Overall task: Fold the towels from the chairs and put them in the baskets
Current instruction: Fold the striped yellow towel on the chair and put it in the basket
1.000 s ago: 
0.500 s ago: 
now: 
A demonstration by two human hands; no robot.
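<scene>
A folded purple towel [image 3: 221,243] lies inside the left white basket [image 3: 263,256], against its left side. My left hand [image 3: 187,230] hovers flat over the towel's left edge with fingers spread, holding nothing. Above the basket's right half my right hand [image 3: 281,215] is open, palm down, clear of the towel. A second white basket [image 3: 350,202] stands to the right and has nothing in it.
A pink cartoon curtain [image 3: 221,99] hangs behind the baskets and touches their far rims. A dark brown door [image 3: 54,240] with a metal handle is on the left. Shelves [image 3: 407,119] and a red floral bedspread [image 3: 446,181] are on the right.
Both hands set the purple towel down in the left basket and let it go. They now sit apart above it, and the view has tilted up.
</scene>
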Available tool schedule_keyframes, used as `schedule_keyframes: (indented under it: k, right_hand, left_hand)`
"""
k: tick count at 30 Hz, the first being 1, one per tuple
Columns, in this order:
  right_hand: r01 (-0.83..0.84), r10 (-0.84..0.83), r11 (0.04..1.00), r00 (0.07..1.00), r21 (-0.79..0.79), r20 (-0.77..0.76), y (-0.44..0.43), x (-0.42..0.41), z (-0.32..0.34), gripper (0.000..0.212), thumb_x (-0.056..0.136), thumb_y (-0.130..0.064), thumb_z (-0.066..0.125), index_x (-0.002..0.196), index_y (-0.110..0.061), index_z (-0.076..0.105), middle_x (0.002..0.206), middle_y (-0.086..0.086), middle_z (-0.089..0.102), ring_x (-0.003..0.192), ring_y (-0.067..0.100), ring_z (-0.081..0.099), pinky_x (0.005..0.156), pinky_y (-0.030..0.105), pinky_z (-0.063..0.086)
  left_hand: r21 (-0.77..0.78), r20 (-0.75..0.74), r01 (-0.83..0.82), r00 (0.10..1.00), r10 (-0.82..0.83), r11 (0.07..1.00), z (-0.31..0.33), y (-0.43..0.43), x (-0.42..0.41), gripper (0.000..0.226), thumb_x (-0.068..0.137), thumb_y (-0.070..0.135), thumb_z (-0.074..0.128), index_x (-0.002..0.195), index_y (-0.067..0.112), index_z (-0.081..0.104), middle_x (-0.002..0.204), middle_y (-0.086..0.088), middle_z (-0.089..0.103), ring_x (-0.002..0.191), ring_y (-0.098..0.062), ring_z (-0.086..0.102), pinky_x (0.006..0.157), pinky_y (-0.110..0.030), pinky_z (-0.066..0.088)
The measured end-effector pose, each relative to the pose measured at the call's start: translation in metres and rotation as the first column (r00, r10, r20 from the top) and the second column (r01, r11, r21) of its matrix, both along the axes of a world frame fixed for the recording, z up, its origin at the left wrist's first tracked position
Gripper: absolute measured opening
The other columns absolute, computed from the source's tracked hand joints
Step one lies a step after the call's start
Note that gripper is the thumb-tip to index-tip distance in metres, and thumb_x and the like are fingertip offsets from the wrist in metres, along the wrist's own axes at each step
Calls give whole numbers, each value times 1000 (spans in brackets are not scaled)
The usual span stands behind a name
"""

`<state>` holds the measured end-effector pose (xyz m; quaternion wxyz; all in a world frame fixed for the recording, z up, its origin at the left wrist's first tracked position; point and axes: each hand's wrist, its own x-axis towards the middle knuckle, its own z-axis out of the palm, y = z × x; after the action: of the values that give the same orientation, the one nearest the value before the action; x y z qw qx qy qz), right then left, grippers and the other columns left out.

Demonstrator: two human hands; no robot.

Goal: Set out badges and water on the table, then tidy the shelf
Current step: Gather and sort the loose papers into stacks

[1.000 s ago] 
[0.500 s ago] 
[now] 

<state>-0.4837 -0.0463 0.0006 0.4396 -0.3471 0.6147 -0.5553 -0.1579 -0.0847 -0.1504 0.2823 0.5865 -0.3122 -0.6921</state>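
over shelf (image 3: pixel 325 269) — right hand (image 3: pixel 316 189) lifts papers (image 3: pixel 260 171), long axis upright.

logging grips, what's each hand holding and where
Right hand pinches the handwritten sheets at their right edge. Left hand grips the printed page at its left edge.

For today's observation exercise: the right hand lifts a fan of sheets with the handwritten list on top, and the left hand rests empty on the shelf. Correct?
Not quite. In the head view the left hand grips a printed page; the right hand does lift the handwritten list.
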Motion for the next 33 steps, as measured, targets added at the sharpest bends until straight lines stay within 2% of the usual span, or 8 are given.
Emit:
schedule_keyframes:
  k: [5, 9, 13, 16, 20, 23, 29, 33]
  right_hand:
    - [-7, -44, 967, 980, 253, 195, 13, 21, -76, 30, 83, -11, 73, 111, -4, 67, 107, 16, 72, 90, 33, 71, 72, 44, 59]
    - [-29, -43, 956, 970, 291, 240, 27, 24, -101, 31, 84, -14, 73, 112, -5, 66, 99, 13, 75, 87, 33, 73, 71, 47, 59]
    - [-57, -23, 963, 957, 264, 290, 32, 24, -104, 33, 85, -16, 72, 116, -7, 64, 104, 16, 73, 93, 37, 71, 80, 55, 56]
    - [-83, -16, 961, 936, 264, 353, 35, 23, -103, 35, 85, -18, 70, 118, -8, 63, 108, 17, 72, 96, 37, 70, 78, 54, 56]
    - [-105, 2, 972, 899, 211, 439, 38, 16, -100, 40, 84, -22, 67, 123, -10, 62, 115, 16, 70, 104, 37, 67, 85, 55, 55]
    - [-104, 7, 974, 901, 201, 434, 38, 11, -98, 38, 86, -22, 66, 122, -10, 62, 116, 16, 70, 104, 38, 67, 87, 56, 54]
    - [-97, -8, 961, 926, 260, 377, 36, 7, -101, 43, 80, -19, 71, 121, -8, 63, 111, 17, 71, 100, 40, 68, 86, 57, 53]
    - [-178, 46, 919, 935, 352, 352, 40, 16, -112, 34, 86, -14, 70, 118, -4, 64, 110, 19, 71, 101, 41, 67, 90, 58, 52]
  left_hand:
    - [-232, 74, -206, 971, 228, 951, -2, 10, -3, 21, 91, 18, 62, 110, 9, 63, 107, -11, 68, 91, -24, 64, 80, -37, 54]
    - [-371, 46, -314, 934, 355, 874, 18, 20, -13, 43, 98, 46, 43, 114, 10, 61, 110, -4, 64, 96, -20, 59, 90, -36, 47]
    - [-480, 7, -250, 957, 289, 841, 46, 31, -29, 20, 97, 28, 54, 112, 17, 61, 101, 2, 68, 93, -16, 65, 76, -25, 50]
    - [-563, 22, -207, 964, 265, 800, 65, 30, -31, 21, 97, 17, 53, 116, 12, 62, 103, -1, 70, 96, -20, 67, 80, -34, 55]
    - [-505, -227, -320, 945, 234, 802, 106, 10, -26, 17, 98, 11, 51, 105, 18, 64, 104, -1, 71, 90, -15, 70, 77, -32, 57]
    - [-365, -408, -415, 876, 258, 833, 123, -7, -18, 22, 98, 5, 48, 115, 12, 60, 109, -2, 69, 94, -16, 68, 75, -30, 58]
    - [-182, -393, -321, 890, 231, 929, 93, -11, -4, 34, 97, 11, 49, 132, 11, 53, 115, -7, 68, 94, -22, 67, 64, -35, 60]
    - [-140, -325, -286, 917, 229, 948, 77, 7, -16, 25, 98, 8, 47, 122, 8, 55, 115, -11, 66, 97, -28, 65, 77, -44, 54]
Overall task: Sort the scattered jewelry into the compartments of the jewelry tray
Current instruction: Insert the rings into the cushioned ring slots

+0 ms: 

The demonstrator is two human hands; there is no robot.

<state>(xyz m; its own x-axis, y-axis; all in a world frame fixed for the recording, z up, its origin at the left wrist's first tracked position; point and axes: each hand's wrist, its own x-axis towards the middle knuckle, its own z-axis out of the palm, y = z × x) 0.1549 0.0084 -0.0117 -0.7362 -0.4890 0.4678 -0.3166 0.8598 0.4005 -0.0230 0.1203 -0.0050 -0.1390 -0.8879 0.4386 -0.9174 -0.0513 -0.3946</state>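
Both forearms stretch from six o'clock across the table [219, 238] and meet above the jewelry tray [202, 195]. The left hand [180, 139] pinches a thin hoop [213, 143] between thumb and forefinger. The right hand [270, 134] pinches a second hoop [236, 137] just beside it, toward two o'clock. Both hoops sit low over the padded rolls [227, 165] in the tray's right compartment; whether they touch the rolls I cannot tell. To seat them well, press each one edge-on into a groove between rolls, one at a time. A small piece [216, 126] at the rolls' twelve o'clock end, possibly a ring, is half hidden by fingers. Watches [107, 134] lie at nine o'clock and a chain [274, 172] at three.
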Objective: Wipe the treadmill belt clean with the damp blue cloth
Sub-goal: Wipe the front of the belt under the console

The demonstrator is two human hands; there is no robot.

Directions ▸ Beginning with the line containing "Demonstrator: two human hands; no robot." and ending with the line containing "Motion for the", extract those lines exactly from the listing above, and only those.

Output of the exercise ▸
Demonstrator: two human hands; no robot.

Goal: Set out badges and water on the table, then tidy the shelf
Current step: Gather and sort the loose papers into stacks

[1.000 s ago] 
[0.500 s ago] 
[now] 

<state>-0.4837 -0.0463 0.0006 0.4396 -0.3471 0.6147 -0.5553 -0.1579 -0.0847 -0.1504 0.2823 0.5865 -0.3122 -0.6921</state>
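over shelf (image 3: pixel 325 269) — right hand (image 3: pixel 316 189) lifts papers (image 3: pixel 260 171), long axis upright.

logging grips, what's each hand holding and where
Right hand pinches the handwritten sheets at their right edge. Left hand grips the printed page at its left edge.

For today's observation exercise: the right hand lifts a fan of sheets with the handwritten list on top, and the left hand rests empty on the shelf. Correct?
Not quite. In the head view the left hand grips a printed page; the right hand does lift the handwritten list.
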Motion for the next 33 steps, as measured, targets added at the sharpest bends until straight lines stay within 2% of the usual span, or 8 are given.

The answer given is complete.